Paragraph 10 of the said Judgement, while referring to Regulation 23 of the Rules of the Road Regulations, 1989, reads as follows:


"23. Distance from vehicles in front. The driver of a motor vehicle moving behind another vehicle shall keep at a sufficient distance from that other vehicle to avoid collision if the vehicle in front should suddenly slow down or stop." The expression 'sufficient distance' has not been defined in the Regulations or elsewhere. The thumb rule of sufficient distance is at least a safe distance of two to three seconds gap in ideal conditions to avert collision and to allow the following driver time to respond. The distance of 10-15 feet between the truck and maruti car was certainly not a safe distance for which the driver of the maruti car must take the blame. It must necessarily follow that the finding on the issue under consideration ought to be against the claimants."

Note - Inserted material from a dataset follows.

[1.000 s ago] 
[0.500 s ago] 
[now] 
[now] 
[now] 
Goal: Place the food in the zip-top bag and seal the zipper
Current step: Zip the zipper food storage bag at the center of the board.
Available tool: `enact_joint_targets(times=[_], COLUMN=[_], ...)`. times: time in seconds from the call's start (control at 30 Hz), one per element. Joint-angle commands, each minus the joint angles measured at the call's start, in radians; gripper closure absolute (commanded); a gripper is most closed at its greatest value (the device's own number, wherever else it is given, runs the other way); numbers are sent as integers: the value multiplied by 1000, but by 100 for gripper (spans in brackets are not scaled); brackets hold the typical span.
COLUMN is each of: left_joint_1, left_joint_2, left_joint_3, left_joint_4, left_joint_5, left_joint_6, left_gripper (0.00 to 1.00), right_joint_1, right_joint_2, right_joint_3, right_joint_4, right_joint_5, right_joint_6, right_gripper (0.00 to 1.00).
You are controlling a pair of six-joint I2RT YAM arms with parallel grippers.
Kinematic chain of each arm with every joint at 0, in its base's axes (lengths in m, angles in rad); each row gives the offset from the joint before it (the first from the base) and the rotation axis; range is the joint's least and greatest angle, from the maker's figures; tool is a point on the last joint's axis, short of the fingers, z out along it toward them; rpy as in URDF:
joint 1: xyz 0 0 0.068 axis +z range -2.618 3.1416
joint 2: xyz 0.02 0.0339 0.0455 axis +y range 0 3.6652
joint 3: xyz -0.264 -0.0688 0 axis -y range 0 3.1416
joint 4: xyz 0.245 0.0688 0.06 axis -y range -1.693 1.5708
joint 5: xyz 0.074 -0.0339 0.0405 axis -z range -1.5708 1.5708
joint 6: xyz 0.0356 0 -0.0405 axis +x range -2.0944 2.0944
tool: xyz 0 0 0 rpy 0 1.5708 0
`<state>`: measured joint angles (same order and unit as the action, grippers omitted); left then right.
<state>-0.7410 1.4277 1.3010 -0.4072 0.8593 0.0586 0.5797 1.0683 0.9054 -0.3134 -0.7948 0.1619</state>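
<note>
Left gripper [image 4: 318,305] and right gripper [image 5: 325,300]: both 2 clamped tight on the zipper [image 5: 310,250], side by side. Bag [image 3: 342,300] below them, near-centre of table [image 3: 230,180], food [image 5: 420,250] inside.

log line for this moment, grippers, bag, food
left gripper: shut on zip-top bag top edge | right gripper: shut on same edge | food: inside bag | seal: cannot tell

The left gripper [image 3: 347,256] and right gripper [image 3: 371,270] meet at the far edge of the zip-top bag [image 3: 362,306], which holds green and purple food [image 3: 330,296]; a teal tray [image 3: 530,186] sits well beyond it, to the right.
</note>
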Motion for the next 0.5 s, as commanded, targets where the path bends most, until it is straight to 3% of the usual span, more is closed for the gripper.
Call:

Without going further into the facts, it is to be noted that the courts held the car driver to be guilty of driving in a rash and negligent manner as he had not kept sufficient distance from the vehicle in front of it, to avoid collision. The thumb rule for sufficient distance was described as, having a safe distance of at least 2 - 3 seconds, in ideal conditions, to avoid a collision and to allow the driver behind to respond.


As per the thumb rule which is generally followed the world over, which however, has not been described in the judgement, the driver is to assess the situation and to identify a point - may be a tree or a sign post on the road and to start uttering One Thousand One, One Thousand Two, One Thousand Three, the moment the vehicle in front passes that sign/point. If the vehicle behind crosses the identified spot before the driver of that car finishes saying One Thousand Three, the distance maintained between the two cars would not be considered as a safe and sufficient distance between the two vehicles. In the United States of America, instead of counting One thousand one, …; people do count the seconds by saying 'One Mississippi, Two Mississippi, Three Mississippi', as saying 'One Mississippi', etc. amounts to approximately one second. 


Hopefully, this judgement of the Hon’ble Supreme Court, though not widely circulated or known now, should be given its due publicity and the 'thumb rule' as referred to in the Judgement should be incorporated in the training given to all those who wish to learn how to drive a car.